Mardi, devant les Nations unies, le premier ministre israélien Benyamin Nétanyahou a qualifié le président iranien «de loup déguisé en mouton». À l'évidence, l'offensive de charme de Hassan Rohani auprès des Occidentaux déplaît à certains Israéliens. Mais, au-delà de cette rhétorique, Netanyahou n'a-t-il pas manqué une occasion de prendre les Iraniens au mot?

Le premier ministre israélien a de quoi être furieux. Là où la visite à New York et aux Nations unies du leader iranien a fait la manchette des médias du monde entier pendant des jours et lui a valu une conversation avec le président américain, la sienne est pratiquement passée inaperçue.

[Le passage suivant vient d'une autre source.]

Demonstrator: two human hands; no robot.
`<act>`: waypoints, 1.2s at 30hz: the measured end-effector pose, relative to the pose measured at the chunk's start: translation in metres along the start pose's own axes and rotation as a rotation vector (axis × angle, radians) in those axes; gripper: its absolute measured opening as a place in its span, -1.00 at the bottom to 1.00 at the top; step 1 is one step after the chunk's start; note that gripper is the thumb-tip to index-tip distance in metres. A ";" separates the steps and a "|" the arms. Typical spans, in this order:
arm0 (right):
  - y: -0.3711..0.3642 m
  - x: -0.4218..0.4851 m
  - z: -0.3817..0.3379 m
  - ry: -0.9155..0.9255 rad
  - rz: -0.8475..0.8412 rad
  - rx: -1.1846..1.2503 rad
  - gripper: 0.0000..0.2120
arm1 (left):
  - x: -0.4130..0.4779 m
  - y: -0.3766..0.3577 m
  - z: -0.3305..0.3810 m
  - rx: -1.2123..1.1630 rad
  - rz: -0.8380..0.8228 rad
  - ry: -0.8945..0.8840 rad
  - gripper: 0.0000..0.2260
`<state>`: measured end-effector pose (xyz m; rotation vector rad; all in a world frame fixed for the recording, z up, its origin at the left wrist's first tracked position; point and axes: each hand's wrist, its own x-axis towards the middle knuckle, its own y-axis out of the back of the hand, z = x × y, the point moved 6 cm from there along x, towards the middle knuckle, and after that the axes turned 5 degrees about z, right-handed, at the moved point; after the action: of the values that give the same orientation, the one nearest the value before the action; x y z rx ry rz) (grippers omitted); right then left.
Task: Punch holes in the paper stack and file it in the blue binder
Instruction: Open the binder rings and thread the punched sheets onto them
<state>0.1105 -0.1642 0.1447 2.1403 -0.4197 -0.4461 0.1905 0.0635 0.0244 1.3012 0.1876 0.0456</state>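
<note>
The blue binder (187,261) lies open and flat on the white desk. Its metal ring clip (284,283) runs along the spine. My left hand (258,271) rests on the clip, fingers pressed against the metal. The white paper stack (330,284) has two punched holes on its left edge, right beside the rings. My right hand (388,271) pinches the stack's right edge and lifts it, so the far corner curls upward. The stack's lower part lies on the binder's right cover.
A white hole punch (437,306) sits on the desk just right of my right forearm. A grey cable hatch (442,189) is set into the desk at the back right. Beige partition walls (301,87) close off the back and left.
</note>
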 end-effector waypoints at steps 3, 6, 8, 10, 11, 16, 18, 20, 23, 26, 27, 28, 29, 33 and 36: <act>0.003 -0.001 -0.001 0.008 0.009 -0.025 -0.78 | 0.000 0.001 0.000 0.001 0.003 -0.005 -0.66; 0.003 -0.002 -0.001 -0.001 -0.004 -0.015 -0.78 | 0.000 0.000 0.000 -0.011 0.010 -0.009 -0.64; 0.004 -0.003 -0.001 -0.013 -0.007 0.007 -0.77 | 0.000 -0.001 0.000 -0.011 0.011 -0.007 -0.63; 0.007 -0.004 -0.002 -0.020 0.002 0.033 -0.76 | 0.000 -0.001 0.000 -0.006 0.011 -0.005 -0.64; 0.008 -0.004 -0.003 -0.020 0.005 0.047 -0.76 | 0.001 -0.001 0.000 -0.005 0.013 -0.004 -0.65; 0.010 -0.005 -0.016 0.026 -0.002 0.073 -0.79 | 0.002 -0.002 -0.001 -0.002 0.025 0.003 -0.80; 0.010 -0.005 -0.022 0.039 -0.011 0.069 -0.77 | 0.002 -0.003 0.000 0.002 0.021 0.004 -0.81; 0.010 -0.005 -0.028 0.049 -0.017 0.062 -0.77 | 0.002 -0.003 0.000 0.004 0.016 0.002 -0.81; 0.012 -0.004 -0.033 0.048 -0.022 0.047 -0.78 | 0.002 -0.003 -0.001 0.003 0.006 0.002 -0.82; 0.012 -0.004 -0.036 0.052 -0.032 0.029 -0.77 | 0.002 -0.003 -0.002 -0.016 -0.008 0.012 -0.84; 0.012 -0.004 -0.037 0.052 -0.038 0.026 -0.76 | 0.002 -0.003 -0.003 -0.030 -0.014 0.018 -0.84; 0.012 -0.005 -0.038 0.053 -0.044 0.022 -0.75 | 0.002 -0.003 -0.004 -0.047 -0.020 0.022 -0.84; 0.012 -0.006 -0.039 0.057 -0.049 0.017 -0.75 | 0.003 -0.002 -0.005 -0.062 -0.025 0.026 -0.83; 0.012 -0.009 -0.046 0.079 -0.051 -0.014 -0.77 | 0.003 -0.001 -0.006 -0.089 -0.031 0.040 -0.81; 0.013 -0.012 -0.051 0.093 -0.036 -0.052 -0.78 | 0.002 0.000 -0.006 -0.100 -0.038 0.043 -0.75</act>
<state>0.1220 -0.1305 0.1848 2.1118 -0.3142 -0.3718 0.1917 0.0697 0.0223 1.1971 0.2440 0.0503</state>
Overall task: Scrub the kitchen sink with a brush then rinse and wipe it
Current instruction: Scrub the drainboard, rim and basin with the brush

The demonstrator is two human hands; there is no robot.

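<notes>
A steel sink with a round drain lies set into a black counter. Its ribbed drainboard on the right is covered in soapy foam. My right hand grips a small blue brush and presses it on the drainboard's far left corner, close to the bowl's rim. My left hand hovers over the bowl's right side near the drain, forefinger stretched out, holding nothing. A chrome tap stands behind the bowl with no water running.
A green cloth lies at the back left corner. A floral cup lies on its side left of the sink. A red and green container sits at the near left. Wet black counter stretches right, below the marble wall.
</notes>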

Netanyahou a pourtant rencontré le président américain et a parlé devant une salle à demi pleine à l'ONU. Il a répété à tous ses interlocuteurs le message qu'il martèle depuis des années: l'Iran est sur le point d'acquérir une bombe atomique et, s'il le faut, Israël agira seul afin de détruire le programme nucléaire militaire iranien. Sur ce plan, le leader israélien emporte l'adhésion de nombreux États qui soupçonnent l'Iran de tricher avec ses obligations internationales et qui reconnaissent à Israël le droit d'assurer sa sécurité.

Le problème n'est pas là. Derrière l'accord sur des principes parfaitement légitimes, Israël parvient mal à maintenir un front uni face à l'Iran. Au sein même de l'establish-

ment politique israélien, des voix s'élèvent contre la manière de faire du premier ministre. 

Son principal partenaire au sein de l'actuelle coalition gouvernementale, le ministre Yair Lapid, a critiqué la décision de la délégation israélienne à l'ONU de boycotter le discours du président iranien en déclarant qu'«Israël ne devrait pas paraître comme étant continuellement opposé aux négociations et comme étant un pays qui n'est pas intéressé par des solutions pacifiques».

Le président Shimon Peres est lui aussi monté au front. À la question de savoir si Obama se laissait tromper par les sourires et les déclarations du président iranien, Peres a répondu qu'«on peut être d'accord ou ne pas être d'accord (avec les Américains), mais je n'aime pas ce ton méprisant (adopté en Israël contre les États-Unis). D'autres ont aussi un cerveau pour réfléchir, pas seulement nous.»

Et c'est bien là la question. Les États-Unis, la France et d'autres pays veulent profiter de l'élection du nouveau président iranien pour favoriser la négociation. C'est le sens de la conversation téléphonique entre Obama et Rohani. 

«Nous avons parlé des négociations entre l'Iran et le groupe 5+1 (États-Unis, Russie, Chine, France, Royaume-Uni et Allemagne) et de la fenêtre qui s'est ouverte», a déclaré le président iranien avant son départ de New York. Il a même fixé une échéance à la conclusion d'une entente dans une entrevue au Washington Post: nous voulons signer un accord dans les «trois à six mois», a-t-il dit, expliquant que son pays voulait régler cette question «dans les mois qui viennent et non les années». 

À l'évidence, les sanctions font mal et les Iraniens, du moins ceux dans l'entourage de Rohani, cherchent à sortir le pays de l'isolement diplomatique et économique.

Le premier ministre israélien devrait saisir l'occasion de cette ouverture: rester ferme sur les principes et les objectifs, mais tendre la main. Après tout, le temps est compté pour l'Iran, et les conditions fixées par Washington et Paris sont claires: il faut plus que des mots, il faut des actes, des gestes concrets en direction d'une neutralisation de la filière militaire du programme nucléaire iranien. 

D'ailleurs, le sérieux des intentions iraniennes sera bientôt mis à l'épreuve. Le 15 octobre, à Genève, les négociations reprennent.